La primera ronda de aranceles de 25% contra México debió entrar en vigor el 4 de marzo de 2025. Mientras que Canadá reaccionó aplicando tarifas proporcionales a Estados Unidos, la presidenta Sheinbaum pidió «serenidad y paciencia». La Jornada, el periódico de la izquierda hegemónica, denunció que las medidas de Trump violaban el T-MEC y las reglas establecidas por la Organización Mundial de Comercio (OMC). La izquierda mexicana quedó atrapada en la extraña situación de afirmar las coordenadas del capitalismo financiero global para sostener la cruzada contra el neoliberalismo en su propio territorio.
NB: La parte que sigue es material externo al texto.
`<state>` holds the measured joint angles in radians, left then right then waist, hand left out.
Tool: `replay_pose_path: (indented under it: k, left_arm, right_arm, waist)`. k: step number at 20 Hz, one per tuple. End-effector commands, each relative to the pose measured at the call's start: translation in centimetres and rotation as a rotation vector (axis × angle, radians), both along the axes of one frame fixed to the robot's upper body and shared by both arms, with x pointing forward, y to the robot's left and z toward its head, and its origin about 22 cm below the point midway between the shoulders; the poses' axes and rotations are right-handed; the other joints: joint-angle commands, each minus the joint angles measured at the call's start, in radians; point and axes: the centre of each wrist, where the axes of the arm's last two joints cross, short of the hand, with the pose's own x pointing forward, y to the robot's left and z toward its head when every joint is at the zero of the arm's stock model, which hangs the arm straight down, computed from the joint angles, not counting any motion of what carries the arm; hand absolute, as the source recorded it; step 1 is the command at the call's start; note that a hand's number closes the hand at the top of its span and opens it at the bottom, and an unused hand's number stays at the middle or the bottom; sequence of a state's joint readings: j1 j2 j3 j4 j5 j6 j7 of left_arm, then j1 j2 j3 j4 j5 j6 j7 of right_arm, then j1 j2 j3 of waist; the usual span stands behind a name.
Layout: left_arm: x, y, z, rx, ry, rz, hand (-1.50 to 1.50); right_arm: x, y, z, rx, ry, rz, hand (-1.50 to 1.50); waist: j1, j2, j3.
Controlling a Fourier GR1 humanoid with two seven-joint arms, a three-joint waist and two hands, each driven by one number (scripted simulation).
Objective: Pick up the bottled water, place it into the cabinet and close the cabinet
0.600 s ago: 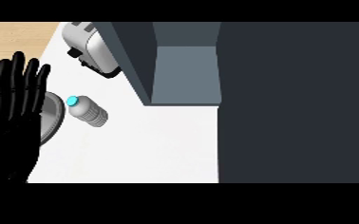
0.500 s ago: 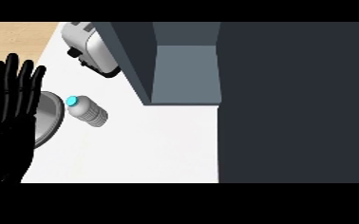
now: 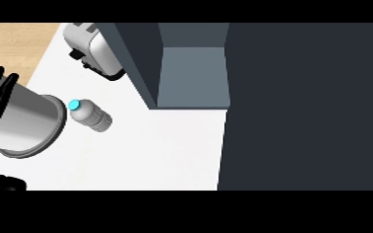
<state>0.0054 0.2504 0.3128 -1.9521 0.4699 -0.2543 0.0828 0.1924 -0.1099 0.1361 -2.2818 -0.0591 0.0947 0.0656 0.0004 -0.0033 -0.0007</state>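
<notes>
We log the left hand [image 3: 6,86] first: only dark fingertips show at the nine o'clock edge, above the pot's rim, and we cannot tell whether they are spread or curled. A second dark patch sits at the lower left corner; we cannot tell what it is. Right hand: not seen.

Next item, a steel pot [image 3: 27,124], lies between those fingertips and the bottled water [image 3: 90,114]. The bottle lies on its side on the white counter [image 3: 146,153], blue cap toward ten o'clock, just beside the pot's rim and apart from the fingertips.

At twelve o'clock of the bottle, a toaster [image 3: 94,49]. At two o'clock, the open cabinet [image 3: 193,74], its dark door [image 3: 299,108] filling the three o'clock side.
</notes>
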Motion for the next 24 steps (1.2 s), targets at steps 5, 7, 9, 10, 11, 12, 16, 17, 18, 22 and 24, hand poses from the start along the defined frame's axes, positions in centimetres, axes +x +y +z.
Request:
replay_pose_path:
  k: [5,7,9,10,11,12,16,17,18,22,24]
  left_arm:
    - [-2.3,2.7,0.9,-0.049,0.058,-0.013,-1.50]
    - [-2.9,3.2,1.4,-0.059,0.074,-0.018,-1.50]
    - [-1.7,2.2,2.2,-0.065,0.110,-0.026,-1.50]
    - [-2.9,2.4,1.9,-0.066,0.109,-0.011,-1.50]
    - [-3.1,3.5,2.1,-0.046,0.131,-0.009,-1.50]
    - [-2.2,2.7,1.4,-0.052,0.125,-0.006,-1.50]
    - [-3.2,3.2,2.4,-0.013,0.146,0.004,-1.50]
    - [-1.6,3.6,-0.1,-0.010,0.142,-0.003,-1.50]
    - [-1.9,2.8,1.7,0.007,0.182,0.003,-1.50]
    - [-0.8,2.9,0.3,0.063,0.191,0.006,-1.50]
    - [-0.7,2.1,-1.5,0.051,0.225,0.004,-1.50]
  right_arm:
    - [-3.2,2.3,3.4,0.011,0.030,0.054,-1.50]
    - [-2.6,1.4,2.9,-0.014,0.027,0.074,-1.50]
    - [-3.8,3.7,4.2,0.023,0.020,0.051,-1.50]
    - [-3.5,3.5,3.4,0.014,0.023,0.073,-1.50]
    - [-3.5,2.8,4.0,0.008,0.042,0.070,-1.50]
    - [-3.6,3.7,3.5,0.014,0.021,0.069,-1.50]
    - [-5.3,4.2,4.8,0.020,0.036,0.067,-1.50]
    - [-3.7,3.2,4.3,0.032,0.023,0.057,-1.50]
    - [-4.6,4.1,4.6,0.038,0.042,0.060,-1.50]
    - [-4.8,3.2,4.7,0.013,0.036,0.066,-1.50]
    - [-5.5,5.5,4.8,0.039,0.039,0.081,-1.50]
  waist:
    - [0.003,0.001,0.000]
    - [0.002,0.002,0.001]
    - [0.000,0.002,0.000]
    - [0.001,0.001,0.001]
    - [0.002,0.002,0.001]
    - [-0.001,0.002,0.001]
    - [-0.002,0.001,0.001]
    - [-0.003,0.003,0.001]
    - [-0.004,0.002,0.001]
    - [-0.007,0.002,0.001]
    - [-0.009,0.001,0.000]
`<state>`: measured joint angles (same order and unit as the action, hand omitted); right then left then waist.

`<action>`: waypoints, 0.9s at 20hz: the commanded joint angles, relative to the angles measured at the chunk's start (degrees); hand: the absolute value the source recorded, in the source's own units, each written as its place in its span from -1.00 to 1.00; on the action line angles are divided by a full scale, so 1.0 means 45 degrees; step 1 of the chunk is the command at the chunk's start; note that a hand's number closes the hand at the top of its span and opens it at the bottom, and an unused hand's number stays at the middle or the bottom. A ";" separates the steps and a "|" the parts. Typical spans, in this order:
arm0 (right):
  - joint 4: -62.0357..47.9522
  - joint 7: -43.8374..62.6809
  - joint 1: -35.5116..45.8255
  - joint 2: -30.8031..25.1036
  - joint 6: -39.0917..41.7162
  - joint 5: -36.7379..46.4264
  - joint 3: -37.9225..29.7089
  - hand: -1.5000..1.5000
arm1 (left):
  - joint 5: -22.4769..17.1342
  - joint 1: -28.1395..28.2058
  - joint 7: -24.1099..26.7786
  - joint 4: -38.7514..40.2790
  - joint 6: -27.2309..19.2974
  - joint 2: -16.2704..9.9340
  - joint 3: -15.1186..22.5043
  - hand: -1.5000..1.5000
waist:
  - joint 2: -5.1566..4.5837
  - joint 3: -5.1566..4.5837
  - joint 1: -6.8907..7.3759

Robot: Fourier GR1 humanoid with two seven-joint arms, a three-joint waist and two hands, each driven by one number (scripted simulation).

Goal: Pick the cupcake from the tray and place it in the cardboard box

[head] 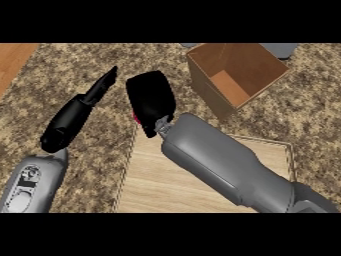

La presidenta Sheinbaum ha convocado a una concentración en el Zócalo de la Ciudad de México para el domingo 9 de marzo. Se presume que, allí, informará sobre las «medidas arancelarias y no arancelarias» a aplicar contra Estados Unidos. Una conversación con Trump en la mañana del miércoles 6 y la propia constatación de la Casa Blanca del nerviosismo en los mercados y la reacción adversa en Canadá disuadieron al mandatario de Estados Unidos. La amenaza arancelaria no desaparece, solo se pospone por un mes más. Luego de la última posposición, Trump y Sheinbaum intercambiaron mensajes elogiosos en sus cuentas de X, la plataforma de Elon Musk.

Será muy instructivo observar el tono y el sentido de la concentración pública en el Zócalo este 9 de marzo. El evento se anunció como una manifestación de protesta contra los aranceles y la violación de la soberanía mexicana por parte de Trump, pero poco a poco ha ido adquiriendo un cariz de celebración y aclamación por la eficacia con que la presidenta ha manejado la crisis y ha logrado aplazar medidas proteccionistas contra México. Como nueva evidencia del reacomodo ideológico de estos tiempos, en el Zócalo de la Ciudad de México podría celebrarse que la continuidad del libre comercio y la integración de Norteamérica ha logrado sobrevivir, una vez más, al imperialismo estadounidense.